Long-Term Accumulation of Metals in the Skeleton as Related to Osteoporotic Derangements

[ Vol. 27 , Issue. 40 ]


Geir Bjørklund*, Lyudmila Pivina, Maryam Dadar, Yuliya Semenova, Salvatore Chirumbolo and Jan Aaseth   Pages 6837 - 6848 ( 12 )


The concentrations of metals in the environment are still not within the recommended limits as set by the regulatory authorities in various countries because of human activities. They can enter the food chain and bioaccumulate in soft and hard tissues/organs, often with a long half-life of the metal in the body. Metal exposure has a negative impact on bone health and may result in osteoporosis and increased fracture risk depending on concentration and duration of metal exposure and metal species. Bones are a long-term repository for lead and some other metals, and may approximately contain 90% of the total body burden in birds and mammals.

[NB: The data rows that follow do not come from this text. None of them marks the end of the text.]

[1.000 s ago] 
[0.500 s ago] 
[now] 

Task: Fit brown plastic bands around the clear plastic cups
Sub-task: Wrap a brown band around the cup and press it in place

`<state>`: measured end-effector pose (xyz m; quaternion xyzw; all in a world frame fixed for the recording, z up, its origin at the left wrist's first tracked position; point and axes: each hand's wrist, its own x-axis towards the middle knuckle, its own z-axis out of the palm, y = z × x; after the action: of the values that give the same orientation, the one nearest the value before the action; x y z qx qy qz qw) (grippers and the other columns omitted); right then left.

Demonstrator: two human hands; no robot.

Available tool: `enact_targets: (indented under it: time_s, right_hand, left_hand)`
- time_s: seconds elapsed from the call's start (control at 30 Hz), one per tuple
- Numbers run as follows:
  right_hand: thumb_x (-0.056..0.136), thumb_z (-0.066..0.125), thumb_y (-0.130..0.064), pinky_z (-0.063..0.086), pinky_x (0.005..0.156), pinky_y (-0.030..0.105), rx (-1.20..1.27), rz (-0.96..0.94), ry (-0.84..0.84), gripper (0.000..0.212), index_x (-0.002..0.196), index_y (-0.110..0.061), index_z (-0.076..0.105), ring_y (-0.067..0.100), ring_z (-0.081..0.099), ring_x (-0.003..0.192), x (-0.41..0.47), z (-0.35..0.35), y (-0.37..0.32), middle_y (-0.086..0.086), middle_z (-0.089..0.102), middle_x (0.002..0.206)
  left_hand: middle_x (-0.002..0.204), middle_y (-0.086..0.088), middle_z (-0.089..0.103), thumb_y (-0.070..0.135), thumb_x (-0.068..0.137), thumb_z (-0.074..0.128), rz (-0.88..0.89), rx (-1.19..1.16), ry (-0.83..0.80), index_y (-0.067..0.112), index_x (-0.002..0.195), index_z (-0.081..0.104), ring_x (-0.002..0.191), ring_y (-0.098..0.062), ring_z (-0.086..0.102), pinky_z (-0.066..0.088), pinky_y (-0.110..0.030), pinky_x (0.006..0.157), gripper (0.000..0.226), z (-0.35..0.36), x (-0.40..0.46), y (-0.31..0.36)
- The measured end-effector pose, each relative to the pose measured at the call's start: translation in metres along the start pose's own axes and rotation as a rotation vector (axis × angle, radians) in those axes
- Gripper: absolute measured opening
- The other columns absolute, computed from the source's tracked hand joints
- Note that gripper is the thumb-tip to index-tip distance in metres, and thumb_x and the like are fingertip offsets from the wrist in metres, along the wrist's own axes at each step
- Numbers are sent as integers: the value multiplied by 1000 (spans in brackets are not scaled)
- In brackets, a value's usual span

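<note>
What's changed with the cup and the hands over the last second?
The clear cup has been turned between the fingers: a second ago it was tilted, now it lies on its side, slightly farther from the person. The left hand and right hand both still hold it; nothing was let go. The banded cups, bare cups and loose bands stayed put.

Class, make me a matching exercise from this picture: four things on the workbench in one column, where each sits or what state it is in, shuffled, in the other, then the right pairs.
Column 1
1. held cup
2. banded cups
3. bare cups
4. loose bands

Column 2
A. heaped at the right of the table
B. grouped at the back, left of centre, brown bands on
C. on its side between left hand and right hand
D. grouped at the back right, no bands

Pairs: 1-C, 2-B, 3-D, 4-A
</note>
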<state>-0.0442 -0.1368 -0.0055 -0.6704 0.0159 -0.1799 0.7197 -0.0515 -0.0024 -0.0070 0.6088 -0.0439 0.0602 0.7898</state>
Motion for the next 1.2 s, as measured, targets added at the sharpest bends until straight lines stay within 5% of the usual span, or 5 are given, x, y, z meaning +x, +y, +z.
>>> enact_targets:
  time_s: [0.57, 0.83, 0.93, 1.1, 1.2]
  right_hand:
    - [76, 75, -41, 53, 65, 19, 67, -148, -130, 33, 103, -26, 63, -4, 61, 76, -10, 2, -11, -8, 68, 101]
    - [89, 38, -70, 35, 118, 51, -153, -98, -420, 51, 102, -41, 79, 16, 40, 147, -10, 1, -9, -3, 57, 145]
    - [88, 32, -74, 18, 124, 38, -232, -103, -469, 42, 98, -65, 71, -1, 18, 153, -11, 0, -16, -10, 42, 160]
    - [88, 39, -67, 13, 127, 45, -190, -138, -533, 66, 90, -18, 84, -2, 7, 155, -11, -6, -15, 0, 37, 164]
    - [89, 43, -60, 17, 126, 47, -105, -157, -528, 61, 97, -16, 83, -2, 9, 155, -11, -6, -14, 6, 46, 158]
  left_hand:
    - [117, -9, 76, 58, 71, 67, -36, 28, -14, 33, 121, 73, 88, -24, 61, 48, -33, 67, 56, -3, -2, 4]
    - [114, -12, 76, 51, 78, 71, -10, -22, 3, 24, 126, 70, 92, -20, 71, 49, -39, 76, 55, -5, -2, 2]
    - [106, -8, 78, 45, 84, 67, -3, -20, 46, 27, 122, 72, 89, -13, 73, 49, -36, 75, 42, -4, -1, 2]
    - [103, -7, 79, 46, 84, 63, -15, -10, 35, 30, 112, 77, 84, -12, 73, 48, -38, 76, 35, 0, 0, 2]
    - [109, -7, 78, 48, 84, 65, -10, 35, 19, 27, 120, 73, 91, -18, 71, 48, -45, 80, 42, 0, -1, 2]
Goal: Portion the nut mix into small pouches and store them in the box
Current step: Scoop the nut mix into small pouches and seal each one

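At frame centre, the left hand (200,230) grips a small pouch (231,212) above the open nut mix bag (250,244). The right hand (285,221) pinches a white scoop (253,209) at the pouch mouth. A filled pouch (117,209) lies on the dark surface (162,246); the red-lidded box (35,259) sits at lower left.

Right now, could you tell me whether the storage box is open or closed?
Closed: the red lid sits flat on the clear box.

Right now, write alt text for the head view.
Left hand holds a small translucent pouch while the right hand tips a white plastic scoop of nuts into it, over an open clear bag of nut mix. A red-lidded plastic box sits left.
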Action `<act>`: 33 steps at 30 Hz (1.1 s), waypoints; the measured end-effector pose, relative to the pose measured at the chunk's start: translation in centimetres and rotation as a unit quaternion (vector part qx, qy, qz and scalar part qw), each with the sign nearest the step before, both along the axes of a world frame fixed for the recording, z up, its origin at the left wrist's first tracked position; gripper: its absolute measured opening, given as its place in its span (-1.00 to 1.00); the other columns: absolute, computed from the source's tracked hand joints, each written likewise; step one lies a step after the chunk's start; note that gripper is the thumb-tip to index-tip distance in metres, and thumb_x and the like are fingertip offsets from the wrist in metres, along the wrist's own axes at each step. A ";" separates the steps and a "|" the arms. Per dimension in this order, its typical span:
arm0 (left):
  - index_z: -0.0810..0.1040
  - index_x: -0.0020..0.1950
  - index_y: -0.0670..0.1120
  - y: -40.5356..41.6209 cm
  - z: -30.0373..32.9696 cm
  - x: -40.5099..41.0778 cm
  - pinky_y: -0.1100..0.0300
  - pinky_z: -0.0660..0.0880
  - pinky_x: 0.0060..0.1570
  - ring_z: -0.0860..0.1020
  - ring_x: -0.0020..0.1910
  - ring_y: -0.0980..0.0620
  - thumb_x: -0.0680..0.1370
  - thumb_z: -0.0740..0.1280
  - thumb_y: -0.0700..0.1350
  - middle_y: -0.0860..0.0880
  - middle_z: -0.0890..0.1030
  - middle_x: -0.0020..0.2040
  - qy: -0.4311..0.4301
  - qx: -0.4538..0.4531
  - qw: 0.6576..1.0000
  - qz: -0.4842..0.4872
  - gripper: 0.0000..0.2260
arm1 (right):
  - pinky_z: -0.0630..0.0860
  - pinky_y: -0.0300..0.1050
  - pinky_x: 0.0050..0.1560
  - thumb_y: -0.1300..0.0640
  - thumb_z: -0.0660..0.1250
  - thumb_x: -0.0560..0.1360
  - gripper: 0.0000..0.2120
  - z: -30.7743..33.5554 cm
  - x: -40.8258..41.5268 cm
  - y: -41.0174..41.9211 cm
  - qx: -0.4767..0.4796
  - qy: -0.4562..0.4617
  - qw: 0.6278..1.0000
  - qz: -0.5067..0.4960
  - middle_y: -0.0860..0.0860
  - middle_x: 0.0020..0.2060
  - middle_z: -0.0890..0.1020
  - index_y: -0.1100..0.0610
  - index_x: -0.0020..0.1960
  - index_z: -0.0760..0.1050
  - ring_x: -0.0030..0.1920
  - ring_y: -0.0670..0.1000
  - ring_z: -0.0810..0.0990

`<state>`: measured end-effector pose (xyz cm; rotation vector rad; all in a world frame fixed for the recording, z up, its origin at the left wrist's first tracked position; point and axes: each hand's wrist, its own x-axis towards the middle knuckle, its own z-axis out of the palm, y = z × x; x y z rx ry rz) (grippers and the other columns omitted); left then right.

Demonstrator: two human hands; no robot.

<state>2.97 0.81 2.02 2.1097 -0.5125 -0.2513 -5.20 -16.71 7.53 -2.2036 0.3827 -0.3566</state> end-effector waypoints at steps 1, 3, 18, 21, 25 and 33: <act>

The present review focuses on the most common metals found in contaminated areas (mercury, cadmium, lead, nickel, chromium, iron, and aluminum) and their effects on bone tissue, considering the possibility of the long-term bone accumulation, and also some differences that might exist between different age groups in the whole population.


Metal concentration, metal intoxication, bone, osteoporosis, fracture, human activities.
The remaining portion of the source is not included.